Retype every record exactly. Skip the images.

### DATA SECTION

★ ★ ★

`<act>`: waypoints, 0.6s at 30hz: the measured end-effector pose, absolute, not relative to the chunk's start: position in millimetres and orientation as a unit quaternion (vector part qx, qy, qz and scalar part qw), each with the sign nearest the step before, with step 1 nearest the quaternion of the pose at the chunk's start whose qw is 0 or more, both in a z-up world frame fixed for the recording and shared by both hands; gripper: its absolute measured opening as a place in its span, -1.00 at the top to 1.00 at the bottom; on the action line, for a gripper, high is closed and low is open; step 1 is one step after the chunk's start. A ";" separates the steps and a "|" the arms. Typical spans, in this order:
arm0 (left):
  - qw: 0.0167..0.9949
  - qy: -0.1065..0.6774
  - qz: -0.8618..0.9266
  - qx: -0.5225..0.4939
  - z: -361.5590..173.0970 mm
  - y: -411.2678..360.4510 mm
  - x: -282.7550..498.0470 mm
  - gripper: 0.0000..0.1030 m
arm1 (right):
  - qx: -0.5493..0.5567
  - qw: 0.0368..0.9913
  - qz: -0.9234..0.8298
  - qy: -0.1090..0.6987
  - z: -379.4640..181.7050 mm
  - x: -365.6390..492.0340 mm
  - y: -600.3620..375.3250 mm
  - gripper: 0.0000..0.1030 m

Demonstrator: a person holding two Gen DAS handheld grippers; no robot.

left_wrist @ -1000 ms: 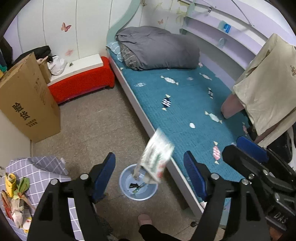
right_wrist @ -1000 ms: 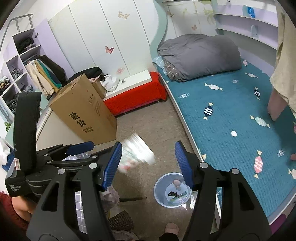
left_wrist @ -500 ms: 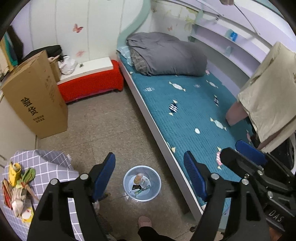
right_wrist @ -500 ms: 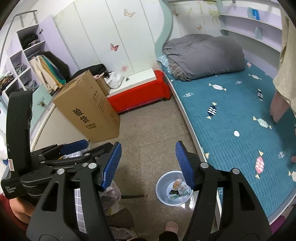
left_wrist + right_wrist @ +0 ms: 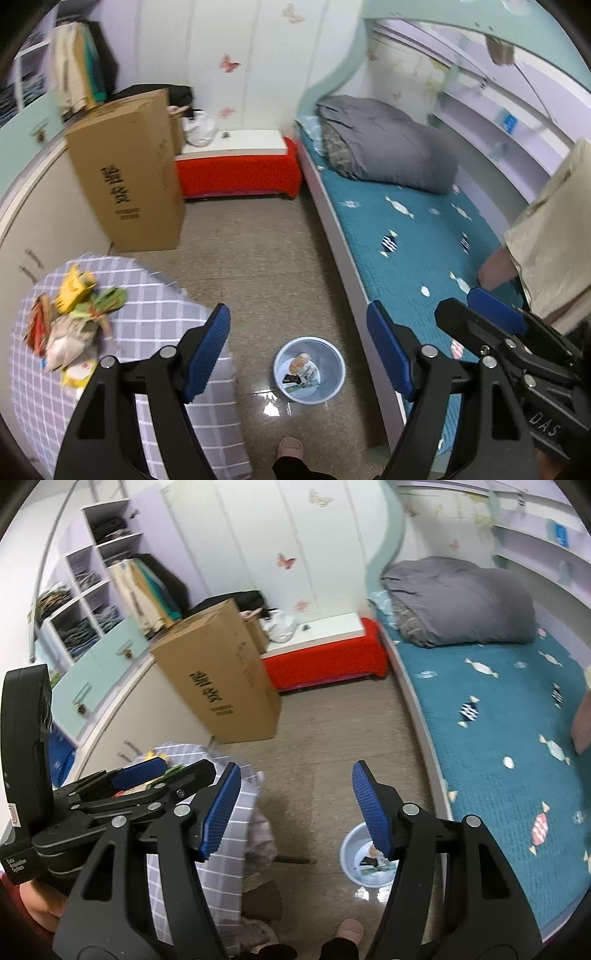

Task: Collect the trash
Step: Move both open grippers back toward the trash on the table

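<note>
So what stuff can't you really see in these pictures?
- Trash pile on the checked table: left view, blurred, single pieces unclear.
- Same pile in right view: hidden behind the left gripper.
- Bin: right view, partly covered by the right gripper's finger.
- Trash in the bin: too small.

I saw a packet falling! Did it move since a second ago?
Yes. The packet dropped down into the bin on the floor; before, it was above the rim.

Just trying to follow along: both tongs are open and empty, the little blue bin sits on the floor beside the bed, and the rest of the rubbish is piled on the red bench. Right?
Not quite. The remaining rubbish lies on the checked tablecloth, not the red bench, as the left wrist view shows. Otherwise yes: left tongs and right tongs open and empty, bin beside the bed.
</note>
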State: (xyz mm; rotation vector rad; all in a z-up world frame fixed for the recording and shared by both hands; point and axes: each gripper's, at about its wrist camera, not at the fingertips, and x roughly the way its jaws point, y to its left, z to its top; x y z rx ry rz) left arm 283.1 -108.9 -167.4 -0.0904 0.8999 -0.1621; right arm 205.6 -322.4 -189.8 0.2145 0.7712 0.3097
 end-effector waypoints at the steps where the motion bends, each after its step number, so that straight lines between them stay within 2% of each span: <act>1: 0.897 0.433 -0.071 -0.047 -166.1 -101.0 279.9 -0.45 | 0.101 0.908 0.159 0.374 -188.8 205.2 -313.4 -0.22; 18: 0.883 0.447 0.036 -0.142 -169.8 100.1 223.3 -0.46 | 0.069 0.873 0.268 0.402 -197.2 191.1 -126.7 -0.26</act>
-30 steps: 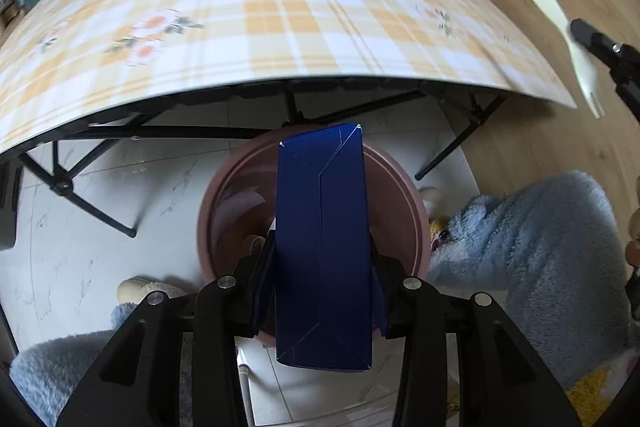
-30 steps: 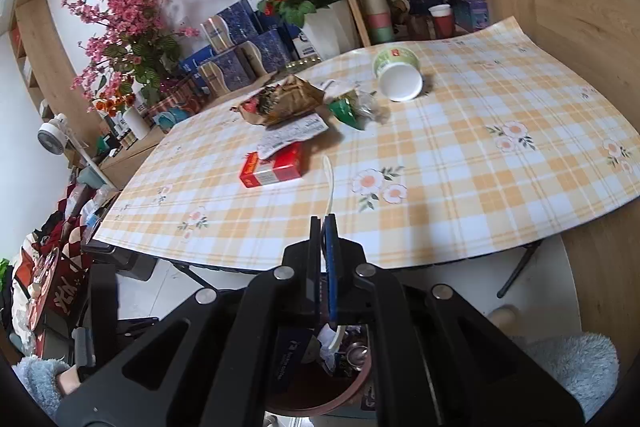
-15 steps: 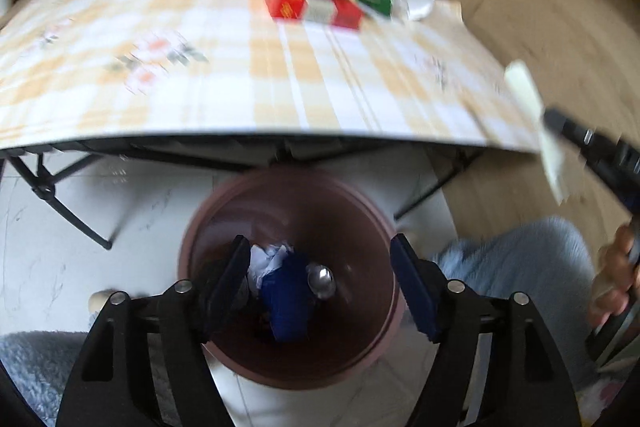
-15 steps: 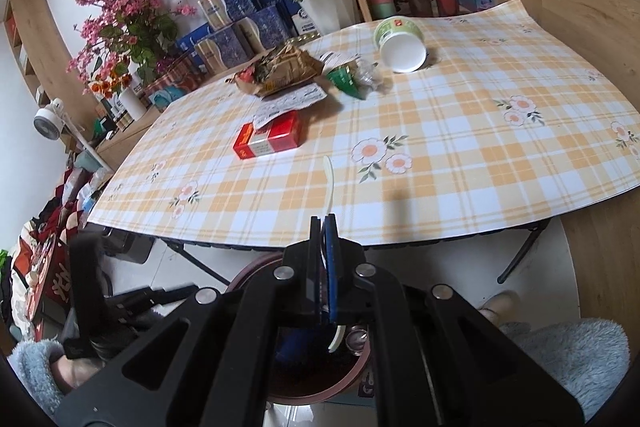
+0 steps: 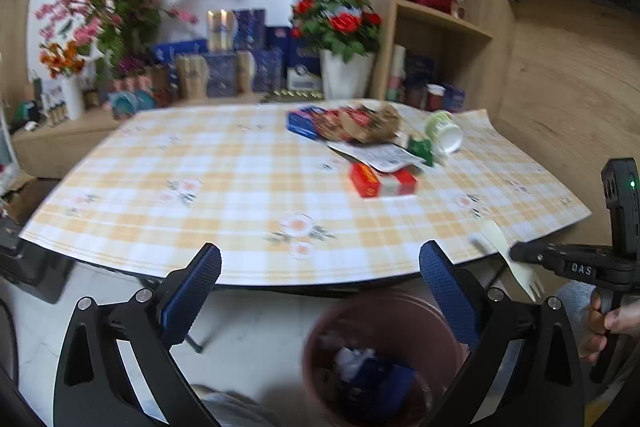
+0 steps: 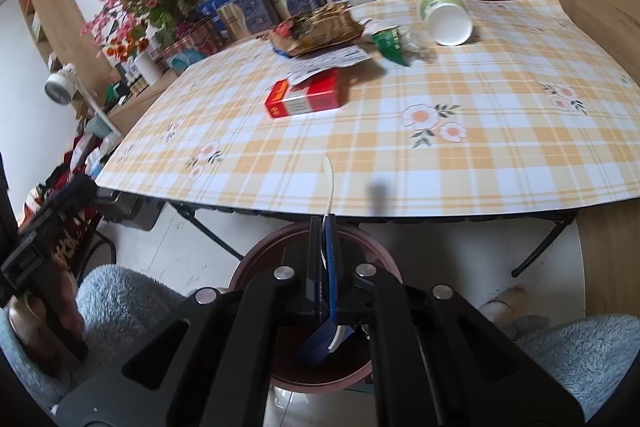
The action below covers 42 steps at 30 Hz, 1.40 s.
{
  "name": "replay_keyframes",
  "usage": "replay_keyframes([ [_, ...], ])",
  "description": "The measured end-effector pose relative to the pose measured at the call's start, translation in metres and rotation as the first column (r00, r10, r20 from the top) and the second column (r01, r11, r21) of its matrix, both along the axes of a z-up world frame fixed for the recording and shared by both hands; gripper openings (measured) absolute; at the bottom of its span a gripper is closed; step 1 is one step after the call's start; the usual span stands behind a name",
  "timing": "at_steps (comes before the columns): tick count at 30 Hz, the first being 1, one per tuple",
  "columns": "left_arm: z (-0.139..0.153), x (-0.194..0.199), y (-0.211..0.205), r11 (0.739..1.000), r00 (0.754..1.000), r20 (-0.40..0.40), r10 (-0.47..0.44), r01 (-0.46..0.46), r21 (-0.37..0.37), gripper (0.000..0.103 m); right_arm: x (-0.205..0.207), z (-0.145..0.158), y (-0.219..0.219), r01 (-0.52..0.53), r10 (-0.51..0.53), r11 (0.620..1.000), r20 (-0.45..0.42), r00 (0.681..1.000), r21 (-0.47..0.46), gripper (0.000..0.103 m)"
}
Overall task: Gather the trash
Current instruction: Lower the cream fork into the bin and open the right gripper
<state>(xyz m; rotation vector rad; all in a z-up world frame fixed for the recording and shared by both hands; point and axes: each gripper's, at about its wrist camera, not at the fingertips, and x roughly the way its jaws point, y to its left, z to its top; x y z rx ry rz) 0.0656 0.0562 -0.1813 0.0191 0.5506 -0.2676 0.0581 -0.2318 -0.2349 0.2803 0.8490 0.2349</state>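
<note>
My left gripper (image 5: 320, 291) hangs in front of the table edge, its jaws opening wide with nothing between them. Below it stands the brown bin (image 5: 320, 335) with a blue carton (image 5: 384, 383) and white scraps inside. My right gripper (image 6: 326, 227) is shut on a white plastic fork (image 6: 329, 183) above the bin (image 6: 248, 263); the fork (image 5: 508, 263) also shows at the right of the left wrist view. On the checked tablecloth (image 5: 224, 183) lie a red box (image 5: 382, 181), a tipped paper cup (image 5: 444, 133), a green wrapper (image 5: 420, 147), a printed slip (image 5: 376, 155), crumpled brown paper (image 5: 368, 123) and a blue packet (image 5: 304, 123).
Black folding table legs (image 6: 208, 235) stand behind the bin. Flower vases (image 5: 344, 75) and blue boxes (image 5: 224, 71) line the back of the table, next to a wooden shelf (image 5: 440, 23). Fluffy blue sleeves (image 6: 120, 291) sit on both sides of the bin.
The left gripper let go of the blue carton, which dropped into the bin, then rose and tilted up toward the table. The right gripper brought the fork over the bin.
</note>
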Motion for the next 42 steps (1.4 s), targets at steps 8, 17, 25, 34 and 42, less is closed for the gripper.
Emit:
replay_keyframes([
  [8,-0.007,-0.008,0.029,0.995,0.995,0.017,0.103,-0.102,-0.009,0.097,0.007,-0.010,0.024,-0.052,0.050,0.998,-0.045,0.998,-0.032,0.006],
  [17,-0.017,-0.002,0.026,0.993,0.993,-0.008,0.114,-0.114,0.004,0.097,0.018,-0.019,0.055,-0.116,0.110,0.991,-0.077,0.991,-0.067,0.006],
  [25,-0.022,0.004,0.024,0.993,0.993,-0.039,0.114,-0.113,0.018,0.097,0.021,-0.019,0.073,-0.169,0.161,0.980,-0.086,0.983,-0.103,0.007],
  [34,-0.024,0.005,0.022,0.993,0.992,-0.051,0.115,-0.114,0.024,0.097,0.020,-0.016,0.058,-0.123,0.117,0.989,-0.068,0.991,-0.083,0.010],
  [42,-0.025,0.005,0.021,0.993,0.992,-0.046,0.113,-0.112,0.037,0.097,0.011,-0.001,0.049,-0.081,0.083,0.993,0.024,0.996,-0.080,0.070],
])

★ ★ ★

### ANSWER BOX
`<act>`: waypoints, 0.6s at 30hz: the measured end-effector pose, absolute, not relative to the chunk's start: position in millimetres and orientation as a unit quaternion (vector part qx, qy, qz and scalar part qw), each with the sign nearest the step before, with step 1 nearest the quaternion of the pose at the chunk's start whose qw is 0 or more, both in a z-up world frame fixed for the recording and shared by both hands; gripper: its absolute measured opening as a place in its span, -1.00 at the top to 1.00 at the bottom; on the action line, for a gripper, high is closed and low is open; step 1 is one step after the chunk's start. A ";" separates the steps and a "|" the arms. Typical spans, in this order:
arm0 (left):
  - qw: 0.0167..0.9949
  - qy: -0.1065..0.6774
  - qz: -0.8618..0.9266
  - qx: -0.5225..0.4939
  - z: -361.5590..173.0970 mm
  - y: -411.2678..360.4510 mm
  - x: -282.7550..498.0470 mm
  - gripper: 0.0000..0.1030 m
arm1 (right):
  - qx: -0.5493..0.5567
  - qw: 0.0368..0.9913
  - qz: -0.9234..0.8298
  - qy: -0.1090..0.6987
  - z: -379.4640..181.7050 mm
  - x: -365.6390..492.0340 mm
  - y: -600.3620..375.3250 mm
  - gripper: 0.0000..0.1030 m

Demonstrator: a person holding two Gen DAS handheld grippers; no robot.

left_wrist @ -1000 ms: 
right_wrist @ -1000 ms: 
left_wrist @ -500 ms: 
right_wrist @ -500 ms: 
left_wrist + right_wrist @ +0 ms: 

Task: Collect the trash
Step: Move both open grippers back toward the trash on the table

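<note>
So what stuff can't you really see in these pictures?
- Trash pile on the checked table: left view, blurred, single pieces unclear.
- Same pile in right view: hidden behind the left gripper.
- Bin: right view, partly covered by the right gripper's finger.
- Trash in the bin: too small.

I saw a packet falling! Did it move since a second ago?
Yes. The packet dropped down into the bin on the floor; before, it was above the rim.

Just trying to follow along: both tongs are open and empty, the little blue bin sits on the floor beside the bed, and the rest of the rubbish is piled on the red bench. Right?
Not quite. The remaining rubbish lies on the checked tablecloth, not the red bench, as the left wrist view shows. Otherwise yes: left tongs and right tongs open and empty, bin beside the bed.
</note>
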State: (xyz mm; rotation vector rad; all in a z-up world frame fixed for the recording and shared by both hands; point and axes: each gripper's, at about its wrist camera, not at the fingertips, and x roughly the way its jaws point, y to its left, z to its top; x y z rx ry rz) left arm 283.1 -108.9 -167.4 -0.0904 0.8999 -0.1621; right arm 205.6 -322.4 -189.8 0.2145 0.7712 0.3097
 end-effector waypoints at the steps where the motion bends, each after its step number, so that straight lines between them stay within 2% of each span: <act>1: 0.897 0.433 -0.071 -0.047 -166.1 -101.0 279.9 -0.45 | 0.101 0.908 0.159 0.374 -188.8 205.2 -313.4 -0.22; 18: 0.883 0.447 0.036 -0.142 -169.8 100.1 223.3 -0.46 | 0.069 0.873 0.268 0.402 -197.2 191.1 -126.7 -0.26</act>
-30 steps: 
-30 steps: 
-15 steps: 
-15 steps: 
+0 steps: 
+0 steps: 
The action below covers 42 steps at 30 Hz, 1.40 s.
{
  "name": "replay_keyframes",
  "usage": "replay_keyframes([ [_, ...], ])",
  "description": "The measured end-effector pose relative to the pose measured at the call's start, translation in metres and rotation as the first column (r00, r10, r20 from the top) and the second column (r01, r11, r21) of its matrix, both along the axes of a z-up world frame fixed for the recording and shared by both hands; gripper openings (measured) absolute; at the bottom of its span a gripper is closed; step 1 is one step after the call's start; the usual span stands behind a name",
  "timing": "at_steps (comes before the columns): tick count at 30 Hz, the first being 1, one per tuple",
  "columns": "left_arm: z (-0.139..0.153), x (-0.194..0.199), y (-0.211..0.205), r11 (0.739..1.000), r00 (0.754..1.000), r20 (-0.40..0.40), r10 (-0.47..0.44), r01 (-0.46..0.46), r21 (-0.37..0.37), gripper (0.000..0.103 m); right_arm: x (-0.205..0.207), z (-0.145..0.158), y (-0.219..0.219), r01 (-0.52..0.53), r10 (-0.51..0.53), r11 (0.620..1.000), r20 (-0.45..0.42), r00 (0.681..1.000), r21 (-0.47..0.46), gripper (0.000..0.103 m)"
}
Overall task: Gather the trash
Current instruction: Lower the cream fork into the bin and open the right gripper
<state>(xyz m; rotation vector rad; all in a z-up world frame fixed for the recording and shared by both hands; point and axes: each gripper's, at about its wrist camera, not at the fingertips, and x roughly the way its jaws point, y to its left, z to its top; x y z rx ry rz) 0.0656 0.0562 -0.1813 0.0191 0.5506 -0.2676 0.0581 -0.2318 -0.2349 0.2803 0.8490 0.2349</state>
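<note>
My left gripper (image 5: 320, 291) hangs in front of the table edge, its jaws opening wide with nothing between them. Below it stands the brown bin (image 5: 320, 335) with a blue carton (image 5: 384, 383) and white scraps inside. My right gripper (image 6: 326, 227) is shut on a white plastic fork (image 6: 329, 183) above the bin (image 6: 248, 263); the fork (image 5: 508, 263) also shows at the right of the left wrist view. On the checked tablecloth (image 5: 224, 183) lie a red box (image 5: 382, 181), a tipped paper cup (image 5: 444, 133), a green wrapper (image 5: 420, 147), a printed slip (image 5: 376, 155), crumpled brown paper (image 5: 368, 123) and a blue packet (image 5: 304, 123).
Black folding table legs (image 6: 208, 235) stand behind the bin. Flower vases (image 5: 344, 75) and blue boxes (image 5: 224, 71) line the back of the table, next to a wooden shelf (image 5: 440, 23). Fluffy blue sleeves (image 6: 120, 291) sit on both sides of the bin.
The left gripper let go of the blue carton, which dropped into the bin, then rose and tilted up toward the table. The right gripper brought the fork over the bin.
</note>
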Motion for the next 42 steps (1.4 s), targets at steps 8, 17, 25, 34 and 42, less is closed for the gripper.
Emit:
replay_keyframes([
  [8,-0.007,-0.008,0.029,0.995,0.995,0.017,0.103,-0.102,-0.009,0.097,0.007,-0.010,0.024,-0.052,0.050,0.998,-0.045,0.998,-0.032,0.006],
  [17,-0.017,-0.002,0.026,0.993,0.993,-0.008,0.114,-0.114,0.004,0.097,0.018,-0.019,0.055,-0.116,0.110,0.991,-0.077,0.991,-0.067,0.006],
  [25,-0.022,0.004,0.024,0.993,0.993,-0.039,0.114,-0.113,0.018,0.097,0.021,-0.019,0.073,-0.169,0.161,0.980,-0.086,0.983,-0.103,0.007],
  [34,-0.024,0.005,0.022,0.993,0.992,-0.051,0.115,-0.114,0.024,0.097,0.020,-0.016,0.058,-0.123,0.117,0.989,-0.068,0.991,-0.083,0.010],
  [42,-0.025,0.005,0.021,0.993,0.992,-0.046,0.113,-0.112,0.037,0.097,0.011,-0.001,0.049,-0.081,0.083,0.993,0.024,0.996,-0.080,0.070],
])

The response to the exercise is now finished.